Investing in distressed markets often involves going against the crowd and finding value in assets or companies that others may deem uninvestable. This contrarian approach can lead to attractive returns, but it requires careful analysis and a solid understanding of the underlying fundamentals. The speaker emphasizes that just because others are pessimistic about an investment doesn't mean it's a bad idea. In fact, it may represent an opportunity to buy low and potentially reap significant rewards. He uses the example of emerging markets, which have faced challenges but may offer bargains due to their perceived risk and lack of investor interest. The key is to approach these investments with a thorough understanding of the risks and potential rewards, and to have a solid plan for managing those risks. As the speaker notes, even a bankrupt company has value, and its debt can be bought at a discount if you believe you can extract value from it. Contrarian investing isn't a strategy to be pursued for its own sake, but when done thoughtfully and carefully, it can lead to attractive returns.
Applying Value Investing to High Yield and Distressed Debt: Value investors can assess, diversify, and price risk in high yield and distressed debt by focusing on terminal value, distribution of value among claimants, and timing. It's a calculated and deliberate process, not a buy-and-pray strategy.
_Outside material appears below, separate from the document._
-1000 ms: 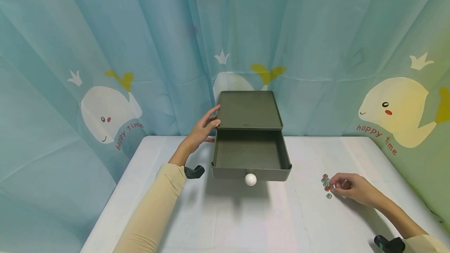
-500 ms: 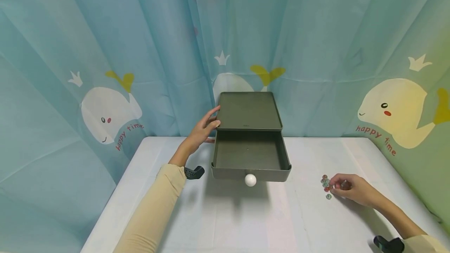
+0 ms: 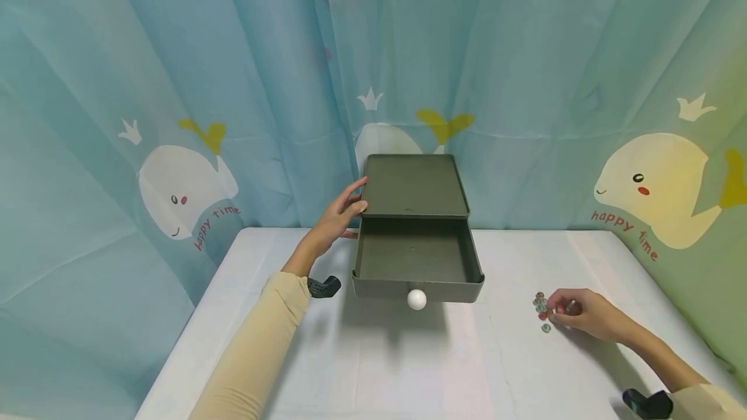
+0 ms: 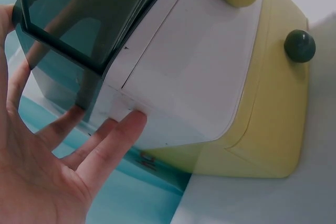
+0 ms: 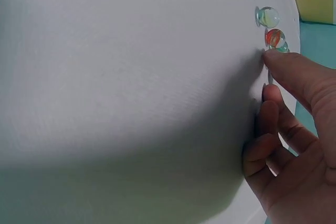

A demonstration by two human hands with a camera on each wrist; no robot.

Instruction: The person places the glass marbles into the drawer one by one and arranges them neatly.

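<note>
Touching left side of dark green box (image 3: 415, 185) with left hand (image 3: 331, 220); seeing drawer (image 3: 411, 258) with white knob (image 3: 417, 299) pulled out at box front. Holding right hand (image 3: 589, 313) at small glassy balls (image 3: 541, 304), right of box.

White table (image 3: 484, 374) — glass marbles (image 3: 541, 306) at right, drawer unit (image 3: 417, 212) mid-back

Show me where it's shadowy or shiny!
Head view: a soft shadow spreads on the table below the drawer; left wrist view: the dark knob glints; right wrist view: a large shadow reaches the right fingers.
</note>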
In the realm of high yield and distressed debt, investors can apply the same studious analysis as they would with small caps or growth stocks, focusing on questions of terminal value, distribution of value among claimants, and timing. Despite the perceived higher risk in this area, investors can assess, diversify, and price that risk, making informed decisions based on a clear understanding of the situation. This approach is not about buying and praying, but rather a calculated and deliberate process. It's important to remember that even in high-risk environments, there are certainties and values to be determined. As value investors, we must remain aware of the risks, assess them, diversify our portfolios, and be compensated for taking on that risk.